I think a better approach is the compliment sandwich. This is a complex topic, actually, and is much maligned and, in my opinion, misunderstood. The valid approach is to give feedback by first emphasizing a person’s strength, then p0inting out an area where they can use improvement, and finally giving them actionable advice on how to make those improvements. For example – I can see that you study really hard. I am concerned, however, that you may not be studying in the most efficient way. Let’s talk about some strategies to help you study more effectively. This gives the student the required feedback, but frames it in a positive way that focuses on practical actionable items for improvement. It is not shaming, negative, and does not personalize the fault – “You are a bad student”.
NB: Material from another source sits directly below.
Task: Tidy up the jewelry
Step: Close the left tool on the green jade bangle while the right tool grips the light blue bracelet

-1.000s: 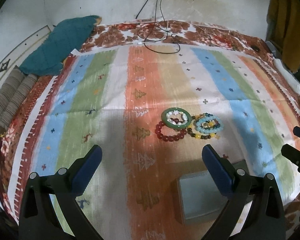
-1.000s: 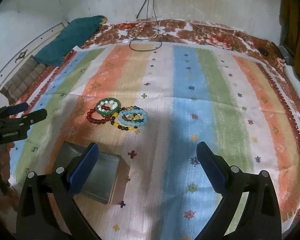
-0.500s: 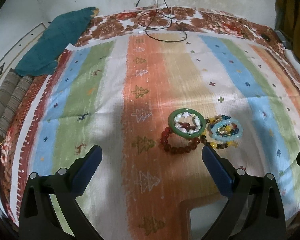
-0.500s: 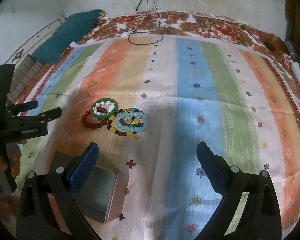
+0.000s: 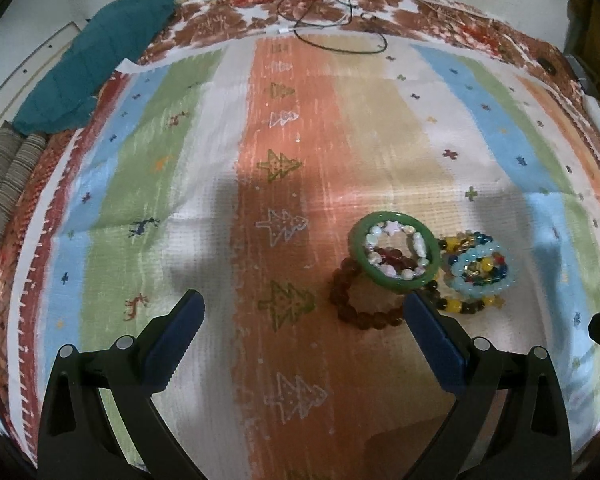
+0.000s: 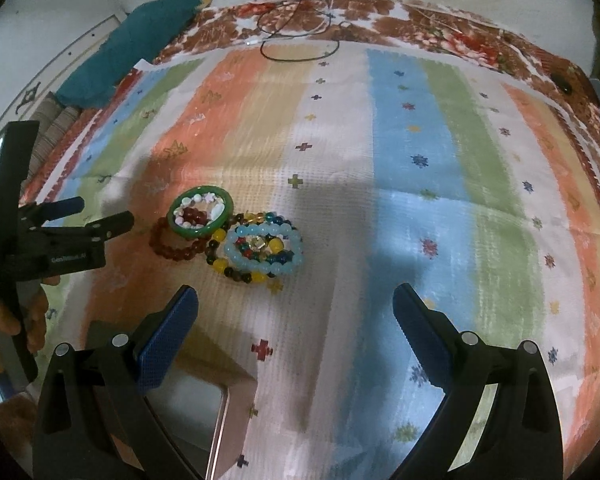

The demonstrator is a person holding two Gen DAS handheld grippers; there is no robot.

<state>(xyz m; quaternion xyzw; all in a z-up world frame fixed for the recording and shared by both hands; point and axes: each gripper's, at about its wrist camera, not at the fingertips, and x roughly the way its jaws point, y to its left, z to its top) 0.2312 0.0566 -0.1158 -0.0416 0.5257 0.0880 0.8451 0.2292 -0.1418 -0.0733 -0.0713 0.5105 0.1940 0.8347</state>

This, btw, is my problem with cancel culture. It’s shaming and personal – you are a bad person who needs to be canceled. In many cases (yeah, not all) it might be better to take the approach of – I can see you mean well, but this may not be the best way to express what you intend. Let’s talk about what compromises might meet your goals while taking other people’s feeling and perspectives into better account (or something like that). The same is true when skeptics confront a regular person who has fallen for pseudoscience – I can tell you are enthusiastic about science. So am I. This stuff is really cool. I have concerns, though, that this claim may not be the best interpretation of the evidence. How can we explore this question together? This will probably work better than – wow, you’re a gullible idiot for believing this obvious nonsense.

I am also reminded of the movie Whiplash. Fellow skeptic and professional drummer (and personal friend), George Hrab, absolutely hates this movie because it seems to be supporting the drill sergeant approach to teaching music, rather than the supportive Ted Lasso approach. Also, he hates the many drumming tropes spread throughout the movie, and I get that. But I am still not sure the movie was endorsing the style of Fletcher (played by J. K. Simmons) or actually showing it in a negative light. I think you can make an argument either way. But in any case it does explore this very question, terrorizing vs nurturing students, external vs internal motivation, and what is required for true excellence.

We also see the same pattern with parenting. The most effective parenting style seems to be supportive, rather than harshly disciplinary. The old chestnut of “spare the rod and spoil the child” appears to be nonsense. A systematic review found that out of 11 factors examined, corporal punishment had a negative effect on 10 of them. The only positive association was immediate compliance. So yeah, if your child is in immediate physical danger if they don’t do what you tell them, you may be able to justify taking measures to gain immediate compliance. Otherwise, physical punishment has a negative effect.

In all of these spheres the Ted Lasso approach seems to be best. People just respond better to empathy and nurturing positive feedback. It may make you feel better to be critical and insulting, but it is counterproductive, and is therefore an ultimately selfish act. You cannot justify it by arguing that it helps people improve, because it doesn’t.

If this is so universally true, then why is it that our instincts tend toward the opposite? This is common in psychology, we intuitively take actions that have the opposite effect than what we intend. This has to do with emotional intelligence, and people who have a greater connection with their feelings and more empathy toward others have a distinct advantage in an intensely social species. Perhaps people who gravitate toward positions of power have a certain personality profile that does not align well with empathy. Perhaps society incorrectly rewards these counterproductive behaviors. We tend to promote people who act tough, even though they are demonstrably worse leaders. There is also an argument to be made that this is a symptom of male-dominated hierarchies. More diversity and balance in leadership would likely, therefore, lead to better overall leadership styles.

Either way, it’s important to consciously understand this dynamic. We can individually resist the urge to be snarky, intimidating, and negative and remind ourselves that empathy works better. Just ask yourself – what would Ted Lasso do?